_Task statement_. Return the whole listing, line for line, without the pictures in it.
***** Information supplied *****
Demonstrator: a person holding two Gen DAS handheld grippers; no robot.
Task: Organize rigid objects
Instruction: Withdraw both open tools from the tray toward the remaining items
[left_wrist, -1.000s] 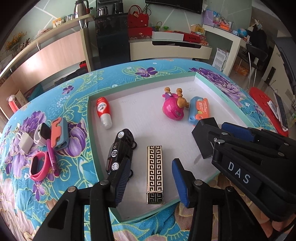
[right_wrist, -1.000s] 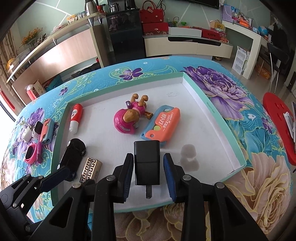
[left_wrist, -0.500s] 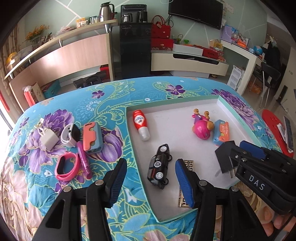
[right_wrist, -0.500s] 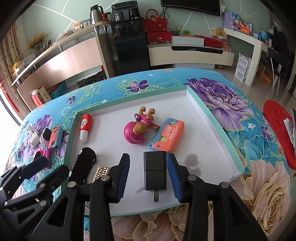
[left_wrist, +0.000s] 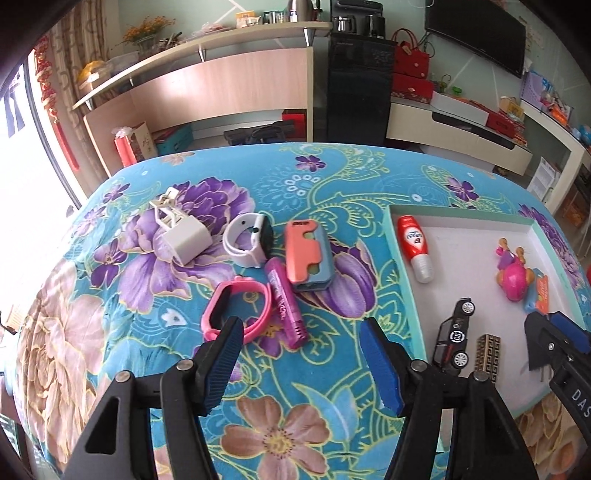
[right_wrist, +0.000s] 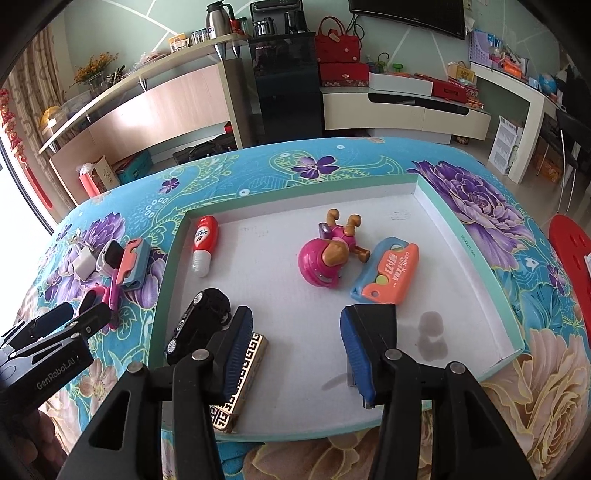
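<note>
Now both tools apart, just opening: left tool (left_wrist: 301, 354) empty, right tool (right_wrist: 295, 350) beside black charger (right_wrist: 376, 321).

Ahead of my left gripper (left_wrist: 302, 354) the flowered cloth (left_wrist: 332, 192) is bare right up to a tight cluster: pink band (left_wrist: 236, 306), purple tube (left_wrist: 286, 302), orange-and-blue case (left_wrist: 308, 254), white watch (left_wrist: 249, 240) and white charger (left_wrist: 184, 236), all close or touching, with little room between them. To their right the tray wall (left_wrist: 400, 280) blocks a level pass.

Inside the tray (right_wrist: 476, 254) my right gripper (right_wrist: 295, 347) has open white floor in front. The black toy car (right_wrist: 199, 325) and patterned box (right_wrist: 240, 380) crowd its left finger, a black block (right_wrist: 373, 321) lies against its right finger, and the pink toy (right_wrist: 325, 262) and orange case (right_wrist: 388, 273) stand beyond.
</note>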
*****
_Task result_.
Demonstrator: a person holding two Gen DAS handheld grippers; no robot.
Task: Organize rigid objects
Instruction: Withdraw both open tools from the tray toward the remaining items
[left_wrist, -1.000s] 
[right_wrist, -1.000s] 
[left_wrist, -0.500s] 
[right_wrist, -0.500s] 
[left_wrist, +0.000s] 
[right_wrist, +0.000s] 
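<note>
Now both tools apart, just opening: left tool (left_wrist: 301, 354) empty, right tool (right_wrist: 295, 350) beside black charger (right_wrist: 376, 321).

Ahead of my left gripper (left_wrist: 302, 354) the flowered cloth (left_wrist: 332, 192) is bare right up to a tight cluster: pink band (left_wrist: 236, 306), purple tube (left_wrist: 286, 302), orange-and-blue case (left_wrist: 308, 254), white watch (left_wrist: 249, 240) and white charger (left_wrist: 184, 236), all close or touching, with little room between them. To their right the tray wall (left_wrist: 400, 280) blocks a level pass.

Inside the tray (right_wrist: 476, 254) my right gripper (right_wrist: 295, 347) has open white floor in front. The black toy car (right_wrist: 199, 325) and patterned box (right_wrist: 240, 380) crowd its left finger, a black block (right_wrist: 373, 321) lies against its right finger, and the pink toy (right_wrist: 325, 262) and orange case (right_wrist: 388, 273) stand beyond.
</note>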

The answer has been written out completely.